J’ai survécu à l’entreprise !
Si parfois, à propos du travail, le suicide, la souffrance, le mal-être, voire de grandes problématiques de santé publique (l’amiante ou le nucléaire) font la une de la presse, les « banals » témoignages d’insiders existent, mais ils sont plus rares. Ils sont d’autant plus précieux.
Pourtant elle n’a pas l’air malade, elle est même plutôt spirituelle et joyeuse. On le sent bien en lisant son livre : c’est une bonne nature.
Avant d’entrer dans « l’Entreprise », elle a été pigiste ici et là, directrice de collection dans une maison d’édition, toujours payée en droits d’auteur. Des boulots qui ne lui permettent pas de gagner correctement sa vie, à peine de joindre les deux bouts.
L’Entreprise, on l’aura compris, est un faux nom, tout comme le sont ceux des protagonistes - Véronique Paladin, Marie Merlot, Pascale Pafrais, Marianne Lavallette, etc. . Un aspect fictionnel qui paradoxalement renforce la crédibilité de l’ouvrage. Si Emmanuelle Friedmann avait cité de vrais noms, l’aurait-on cru ? Surtout elle se serait pris un bon procès !

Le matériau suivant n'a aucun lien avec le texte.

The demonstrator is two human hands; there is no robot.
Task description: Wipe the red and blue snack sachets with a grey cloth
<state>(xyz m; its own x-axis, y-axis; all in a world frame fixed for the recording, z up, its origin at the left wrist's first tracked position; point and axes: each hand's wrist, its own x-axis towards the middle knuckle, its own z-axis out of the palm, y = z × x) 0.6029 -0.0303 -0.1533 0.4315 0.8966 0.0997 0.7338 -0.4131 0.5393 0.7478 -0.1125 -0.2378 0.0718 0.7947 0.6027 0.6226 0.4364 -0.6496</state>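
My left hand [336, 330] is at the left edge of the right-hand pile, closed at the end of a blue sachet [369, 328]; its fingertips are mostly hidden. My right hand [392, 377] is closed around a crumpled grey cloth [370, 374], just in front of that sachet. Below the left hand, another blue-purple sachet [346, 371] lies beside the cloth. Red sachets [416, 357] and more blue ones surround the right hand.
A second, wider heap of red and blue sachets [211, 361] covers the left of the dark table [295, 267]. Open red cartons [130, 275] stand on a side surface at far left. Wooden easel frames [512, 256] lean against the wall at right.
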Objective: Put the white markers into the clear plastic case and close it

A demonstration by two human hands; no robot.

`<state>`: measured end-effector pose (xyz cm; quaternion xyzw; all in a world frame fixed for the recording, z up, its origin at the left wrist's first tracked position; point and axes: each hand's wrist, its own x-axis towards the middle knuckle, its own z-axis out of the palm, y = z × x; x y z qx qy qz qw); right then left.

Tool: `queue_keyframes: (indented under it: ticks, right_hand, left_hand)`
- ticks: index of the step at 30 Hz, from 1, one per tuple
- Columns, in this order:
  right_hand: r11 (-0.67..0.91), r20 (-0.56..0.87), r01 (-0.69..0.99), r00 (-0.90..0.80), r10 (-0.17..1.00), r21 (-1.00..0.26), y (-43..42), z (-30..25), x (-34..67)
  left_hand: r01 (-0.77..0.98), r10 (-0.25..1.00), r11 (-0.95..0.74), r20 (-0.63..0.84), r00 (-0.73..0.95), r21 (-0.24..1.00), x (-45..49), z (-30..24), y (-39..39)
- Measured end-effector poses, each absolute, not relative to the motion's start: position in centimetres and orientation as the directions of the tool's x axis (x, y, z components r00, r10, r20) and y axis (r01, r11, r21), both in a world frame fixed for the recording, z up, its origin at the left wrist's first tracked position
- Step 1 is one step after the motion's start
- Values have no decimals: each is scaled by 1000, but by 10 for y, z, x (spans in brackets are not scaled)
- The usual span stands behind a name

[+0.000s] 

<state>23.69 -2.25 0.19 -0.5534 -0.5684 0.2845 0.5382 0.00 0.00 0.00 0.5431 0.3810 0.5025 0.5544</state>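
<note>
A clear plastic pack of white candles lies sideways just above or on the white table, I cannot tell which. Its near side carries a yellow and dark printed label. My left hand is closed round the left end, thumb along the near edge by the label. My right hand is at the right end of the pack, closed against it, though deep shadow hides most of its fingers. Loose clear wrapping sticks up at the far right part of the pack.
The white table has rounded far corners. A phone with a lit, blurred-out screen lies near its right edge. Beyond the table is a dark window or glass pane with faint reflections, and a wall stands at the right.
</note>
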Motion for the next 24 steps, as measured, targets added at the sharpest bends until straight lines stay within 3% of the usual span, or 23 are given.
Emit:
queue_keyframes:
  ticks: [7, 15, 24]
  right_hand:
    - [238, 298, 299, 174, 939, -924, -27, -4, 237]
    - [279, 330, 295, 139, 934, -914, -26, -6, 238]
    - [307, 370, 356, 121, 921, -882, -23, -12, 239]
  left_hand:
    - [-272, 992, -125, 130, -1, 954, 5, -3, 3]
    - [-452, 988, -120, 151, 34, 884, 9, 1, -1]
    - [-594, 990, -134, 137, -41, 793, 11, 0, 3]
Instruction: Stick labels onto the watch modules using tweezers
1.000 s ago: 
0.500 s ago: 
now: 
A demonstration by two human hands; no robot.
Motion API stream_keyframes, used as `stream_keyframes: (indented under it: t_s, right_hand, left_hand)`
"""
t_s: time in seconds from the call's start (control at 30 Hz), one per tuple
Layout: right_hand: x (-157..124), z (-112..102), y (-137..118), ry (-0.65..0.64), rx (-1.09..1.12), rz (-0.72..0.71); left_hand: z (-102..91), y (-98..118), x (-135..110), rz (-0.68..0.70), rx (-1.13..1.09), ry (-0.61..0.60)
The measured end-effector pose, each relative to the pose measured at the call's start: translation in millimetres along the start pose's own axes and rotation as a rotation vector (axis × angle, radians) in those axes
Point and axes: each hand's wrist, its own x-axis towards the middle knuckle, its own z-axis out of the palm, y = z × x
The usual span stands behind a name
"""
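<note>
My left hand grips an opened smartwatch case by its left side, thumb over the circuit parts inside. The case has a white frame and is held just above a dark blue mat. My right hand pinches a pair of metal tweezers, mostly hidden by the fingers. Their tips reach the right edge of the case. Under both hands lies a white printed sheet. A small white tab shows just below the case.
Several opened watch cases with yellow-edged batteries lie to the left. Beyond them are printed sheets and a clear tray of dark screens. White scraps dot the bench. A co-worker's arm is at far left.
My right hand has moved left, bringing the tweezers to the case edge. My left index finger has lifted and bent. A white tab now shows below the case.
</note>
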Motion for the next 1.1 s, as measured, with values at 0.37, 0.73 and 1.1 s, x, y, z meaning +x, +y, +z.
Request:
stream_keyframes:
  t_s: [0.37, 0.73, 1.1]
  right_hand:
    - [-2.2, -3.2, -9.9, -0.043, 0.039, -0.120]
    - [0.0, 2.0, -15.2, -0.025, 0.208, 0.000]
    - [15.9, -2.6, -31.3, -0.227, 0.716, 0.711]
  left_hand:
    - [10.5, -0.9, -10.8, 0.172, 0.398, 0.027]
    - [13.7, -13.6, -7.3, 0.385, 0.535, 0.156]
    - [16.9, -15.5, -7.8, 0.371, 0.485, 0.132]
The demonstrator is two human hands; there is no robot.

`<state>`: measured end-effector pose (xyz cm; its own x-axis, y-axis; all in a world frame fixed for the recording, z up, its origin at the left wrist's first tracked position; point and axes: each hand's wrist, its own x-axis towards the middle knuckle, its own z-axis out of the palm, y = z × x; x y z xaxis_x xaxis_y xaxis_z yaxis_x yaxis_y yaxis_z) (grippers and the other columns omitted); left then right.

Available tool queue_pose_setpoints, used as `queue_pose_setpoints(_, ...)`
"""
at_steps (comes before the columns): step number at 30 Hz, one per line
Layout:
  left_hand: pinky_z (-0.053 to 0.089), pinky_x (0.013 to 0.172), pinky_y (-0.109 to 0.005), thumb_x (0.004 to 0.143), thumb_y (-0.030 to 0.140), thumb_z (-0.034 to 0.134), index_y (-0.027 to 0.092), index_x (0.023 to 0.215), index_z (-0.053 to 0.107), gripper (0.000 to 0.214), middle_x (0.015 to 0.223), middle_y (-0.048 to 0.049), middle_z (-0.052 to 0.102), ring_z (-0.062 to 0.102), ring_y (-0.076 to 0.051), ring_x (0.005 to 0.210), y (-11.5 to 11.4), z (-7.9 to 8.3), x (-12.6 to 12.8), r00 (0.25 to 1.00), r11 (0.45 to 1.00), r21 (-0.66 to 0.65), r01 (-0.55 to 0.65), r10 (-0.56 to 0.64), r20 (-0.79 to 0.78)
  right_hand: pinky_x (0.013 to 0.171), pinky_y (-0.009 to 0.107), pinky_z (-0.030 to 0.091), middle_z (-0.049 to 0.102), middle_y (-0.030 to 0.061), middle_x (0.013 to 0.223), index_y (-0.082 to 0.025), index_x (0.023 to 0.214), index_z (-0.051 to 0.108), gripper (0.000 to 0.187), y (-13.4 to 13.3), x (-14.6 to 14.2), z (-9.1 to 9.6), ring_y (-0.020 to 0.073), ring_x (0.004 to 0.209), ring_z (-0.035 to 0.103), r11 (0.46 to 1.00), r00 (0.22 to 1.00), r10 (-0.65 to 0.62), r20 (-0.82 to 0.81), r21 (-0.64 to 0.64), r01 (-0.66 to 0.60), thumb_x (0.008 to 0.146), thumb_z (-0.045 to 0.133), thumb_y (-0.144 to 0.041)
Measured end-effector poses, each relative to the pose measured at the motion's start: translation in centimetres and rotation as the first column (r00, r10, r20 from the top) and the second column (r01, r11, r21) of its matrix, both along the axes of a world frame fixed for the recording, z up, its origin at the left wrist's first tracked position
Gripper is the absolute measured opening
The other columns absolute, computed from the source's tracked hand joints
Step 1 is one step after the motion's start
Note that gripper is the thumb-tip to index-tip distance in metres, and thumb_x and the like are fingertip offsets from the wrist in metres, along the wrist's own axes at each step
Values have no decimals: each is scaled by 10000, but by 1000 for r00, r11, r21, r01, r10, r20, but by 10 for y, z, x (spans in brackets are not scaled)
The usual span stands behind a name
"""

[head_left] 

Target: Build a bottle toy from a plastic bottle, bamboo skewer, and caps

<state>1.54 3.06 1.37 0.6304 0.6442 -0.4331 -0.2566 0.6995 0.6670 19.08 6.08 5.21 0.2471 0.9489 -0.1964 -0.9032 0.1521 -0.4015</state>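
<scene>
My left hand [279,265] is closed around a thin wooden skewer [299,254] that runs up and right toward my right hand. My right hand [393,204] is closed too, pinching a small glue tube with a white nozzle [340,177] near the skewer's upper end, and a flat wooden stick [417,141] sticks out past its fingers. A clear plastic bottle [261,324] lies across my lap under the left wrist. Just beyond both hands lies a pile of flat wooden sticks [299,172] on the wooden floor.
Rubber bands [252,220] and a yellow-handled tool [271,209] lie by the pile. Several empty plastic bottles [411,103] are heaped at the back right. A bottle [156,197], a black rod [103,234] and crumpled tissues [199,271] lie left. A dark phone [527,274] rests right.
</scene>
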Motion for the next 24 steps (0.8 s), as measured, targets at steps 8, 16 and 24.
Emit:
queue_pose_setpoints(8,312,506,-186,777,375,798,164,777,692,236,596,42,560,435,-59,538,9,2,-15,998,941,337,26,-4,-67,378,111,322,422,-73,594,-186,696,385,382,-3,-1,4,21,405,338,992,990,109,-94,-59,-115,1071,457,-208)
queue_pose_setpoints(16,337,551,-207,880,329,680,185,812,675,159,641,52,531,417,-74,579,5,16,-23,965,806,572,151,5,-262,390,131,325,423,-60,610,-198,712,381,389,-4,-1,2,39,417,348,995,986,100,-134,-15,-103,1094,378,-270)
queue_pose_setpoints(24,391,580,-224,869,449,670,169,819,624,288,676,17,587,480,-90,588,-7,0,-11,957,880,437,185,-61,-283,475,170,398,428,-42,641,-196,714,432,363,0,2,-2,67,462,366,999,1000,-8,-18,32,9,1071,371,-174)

"Tu m’envoies un mail" est quasiment la première phrase qu’elle entend en arrivant dans le saint des saint, le service du personnel. Elle revient comme un leitmotiv, un sésame. C’est tout juste s’il ne faut pas en envoyer un pour aller pisser. Plus bureaucratique, tu meurs ! Dans le monde de l’entreprise on appelle ça l’organisation du travail...
Comme dit l’auteur : "Bienvenue dans le pays où la vie est absurde". Elle ne sait pas encore à quel point. Chapitre après chapitre elle décrit les intrigues de couloirs entre chefs de service qui se concurrencent non pas pour travailler mieux, mais afin de se faire bien voir du « beau directeur-général » qui observe avec un cordial mépris ces conflits agiter son « harem ». Car mine de rien l’auteur s’en prend à un tabou. Celui de la mixité entre hommes et femmes dans le travail. Trop de femmes tue-t-il le travail (la réciproque est aussi vrai) ?
Elle raconte par le menu le quotidien de l’entreprise où « tout le monde se tutoie » et où chacun fait semblant d’être copain, où l’on parle un sabir incompréhensible : « Lorsqu’on anime une réunion, il faut commencer par dire : « Y’a pas de paper ? Qui peut aller chercher un paper ? »... Deux, trois mots d’anglais dans une réunion feront toujours la différence, madame l’ambassadeur ! Et on ne rigole pas, tout est dans l’apparence. Dans l’apparence d’un monde où les Américains et les Anglais sont plus in, plus efficient, plus attractive, plus incentive que nous. »
Souvent Emmanuelle Friedmann s’adresse à son lecteur. Soit elle l’interroge - « Vous est-il arrivé, comme à moi, de ne pas comprendre ce que vous disent vos nouveaux collègues ? » - soit elle constate : « Moi, naïvement, avant de faire partie du personnel de l’Entreprise, je croyais que travailler était simple ».
Dans ce monde factice rien ne l’est, simple. Il n’y est presque jamais question de travail, mais de pathologies, de rapports humains tendus, dégradés et superficiels : « T’as vu comment elle est habillée aujourd’hui ? », « Je brasse du vent donc je suis », « je suis débordée et j’ai plein d’amis »...
Emmanuelle Friedmann est redevenue pigiste dans la presse écrite. Elle galère à nouveau. Chaque mois elle doit se demander comment elle va payer son loyer. Mais elle est libre. Et puis maintenant elle est l’auteur d’un livre. D’un bon livre, aussi plaisant qu’instructif.